"İçtihat Metni"
MAHKEMESİ :ASLİYE HUKUK MAHKEMESİ
Taraflar arasında kadastro sırasında tespit harici bırakılan çekişmeli taşınmazın davacı adına tescili isteğiyle açılan davanın yapılan yargılaması sonucunda kabulüne karar verilmesi üzerine, iş bu karar davalı ... tarafından temyiz edilmiş olmakla, süresi içerisinde verilen temyiz dilekçesinin kabulüne karar verilerek dosya incelendi, gereği görüşüldü;
I. DAVA
Davacı ..., ... ilçesi, Halkaçayırı Mahallesi çalışma alanında bulunan ve kadastro sırasında tespit harici bırakılan taşınmaz hakkında kazandırıcı zamanaşımı zilyetliği iddiasına dayanarak tescil istemiyle dava açmıştır.
II. CEVAP
Davalı ... vekili, aşamalarda taşınmazın zilyetlikle mülk edilebilecek yerlerden olmadığı gerekçesiyle davanın reddini savunmuştur.
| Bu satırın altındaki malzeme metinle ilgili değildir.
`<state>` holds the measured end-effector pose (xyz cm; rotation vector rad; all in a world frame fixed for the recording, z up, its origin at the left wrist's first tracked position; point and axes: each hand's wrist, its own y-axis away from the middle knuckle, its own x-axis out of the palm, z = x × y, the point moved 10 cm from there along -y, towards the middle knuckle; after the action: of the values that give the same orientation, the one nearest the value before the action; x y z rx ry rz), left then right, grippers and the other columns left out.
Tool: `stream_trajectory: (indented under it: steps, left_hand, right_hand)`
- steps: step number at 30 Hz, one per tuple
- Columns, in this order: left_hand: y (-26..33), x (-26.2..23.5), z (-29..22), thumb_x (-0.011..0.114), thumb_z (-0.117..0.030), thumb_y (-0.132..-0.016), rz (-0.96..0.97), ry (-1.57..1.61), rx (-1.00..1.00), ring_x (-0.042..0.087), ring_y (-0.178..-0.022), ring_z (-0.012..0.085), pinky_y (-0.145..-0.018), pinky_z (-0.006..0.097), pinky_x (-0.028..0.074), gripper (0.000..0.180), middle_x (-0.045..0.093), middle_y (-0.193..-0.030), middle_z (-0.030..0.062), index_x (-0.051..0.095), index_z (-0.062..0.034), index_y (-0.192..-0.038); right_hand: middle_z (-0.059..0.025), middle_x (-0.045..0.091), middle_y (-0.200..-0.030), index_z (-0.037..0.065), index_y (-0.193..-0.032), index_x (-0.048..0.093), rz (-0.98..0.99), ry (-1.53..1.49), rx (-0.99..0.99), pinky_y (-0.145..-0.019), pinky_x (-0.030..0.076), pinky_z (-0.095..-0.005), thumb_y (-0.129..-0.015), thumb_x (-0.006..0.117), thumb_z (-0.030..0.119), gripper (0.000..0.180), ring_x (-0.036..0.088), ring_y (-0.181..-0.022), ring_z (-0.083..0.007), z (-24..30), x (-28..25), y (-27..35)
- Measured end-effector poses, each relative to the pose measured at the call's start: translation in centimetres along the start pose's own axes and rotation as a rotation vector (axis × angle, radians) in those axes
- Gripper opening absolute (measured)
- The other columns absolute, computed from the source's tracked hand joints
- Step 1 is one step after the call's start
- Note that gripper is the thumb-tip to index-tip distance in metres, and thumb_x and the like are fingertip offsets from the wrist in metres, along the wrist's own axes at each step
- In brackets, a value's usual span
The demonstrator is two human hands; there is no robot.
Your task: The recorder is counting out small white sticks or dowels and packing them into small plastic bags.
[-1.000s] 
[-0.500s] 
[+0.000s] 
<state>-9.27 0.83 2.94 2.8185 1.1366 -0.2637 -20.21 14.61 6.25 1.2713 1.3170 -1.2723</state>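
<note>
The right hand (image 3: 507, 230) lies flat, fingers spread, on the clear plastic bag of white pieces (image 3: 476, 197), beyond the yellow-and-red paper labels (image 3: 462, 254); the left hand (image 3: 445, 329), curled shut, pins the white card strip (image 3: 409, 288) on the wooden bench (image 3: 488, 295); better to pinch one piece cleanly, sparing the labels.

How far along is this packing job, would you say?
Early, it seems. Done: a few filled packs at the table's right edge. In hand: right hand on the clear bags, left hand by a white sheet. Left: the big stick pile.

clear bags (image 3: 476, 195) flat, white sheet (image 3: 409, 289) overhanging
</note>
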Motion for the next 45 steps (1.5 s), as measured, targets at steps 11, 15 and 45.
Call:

Davalı ... vekili yargılama safahatındaki savunmalarında özetle davanın reddine karar verilmesini talep etmiştir.
III. MAHKEME KARARI
Mahkemenin 17.11.2015 tarihli ve 2014/157 E., 2015/891 K. sayılı kararıyla; davacı yararına zilyetlikle iktisap koşulları oluştuğu gerekçesiyle davanın kabulü ile hükme esas alınan teknik bilirkişi raporunda (A) harfi ile gösterilen 2.930,54 metrekare yüzölçümündeki taşınmazın davacı adına tapuya kayıt ve tesciline karar verilmiştir.
IV. TEMYİZ
1. Temyiz Yoluna Başvuranlar
Mahkemenin yukarıda belirtilen kararına karşı süresi içinde davalı ... vekili tarafından temyiz isteminde bulunulmuştur.
2. Temyiz Nedenleri
Davacı ... vekili temyiz dilekçesinde, Mahkemece dava tarihi itibariyle iktisap koşullarını değerlendirmeye elverişli olmayan tarihlere ait hava fotoğraflarından istifade edildiği, kaldı ki hava fotoğraflarında taşınmazın boş hali arazi olarak görüldüğünün belirtildiği, taşınmaz üzerinde yer alan ağaçların da yaşları itibariyle zilyetlikle iktisap süresine erişmediği, bu durumda davacının kanunda aranan süreye uygun iktisaba elverişli zilyetliğini ispat edemediği, bu nedenle davanın reddine karar verilmesi gerektiği halde, yanılgılı değerlendirme ile kabulüne karar verildiği gerekçesiyle, kararın bozulmasını talep etmiştir.
3. Gerekçe
3.1. Uyuşmazlık ve Hukuki Nitelendirme
Dava, kadastro sırasında tespit harici bırakılan çekişmeli taşınmazın davacı adına tescili isteğinden ibarettir.
3.2. İlgili Hukuk
3.2.1. 4721 sayılı Türk Medeni Kanunu’nun 713/1. maddesi, "Tapu kütüğünde kayıtlı olmayan bir taşınmazı davasız ve aralıksız olarak yirmi yıl süreyle ve malik sıfatıyla zilyetliğinde bulunduran kişi, o taşınmazın tamamı, bir parçası veya bir payı üzerindeki mülkiyet hakkının tapu kütüğüne tesciline karar verilmesini isteyebilir."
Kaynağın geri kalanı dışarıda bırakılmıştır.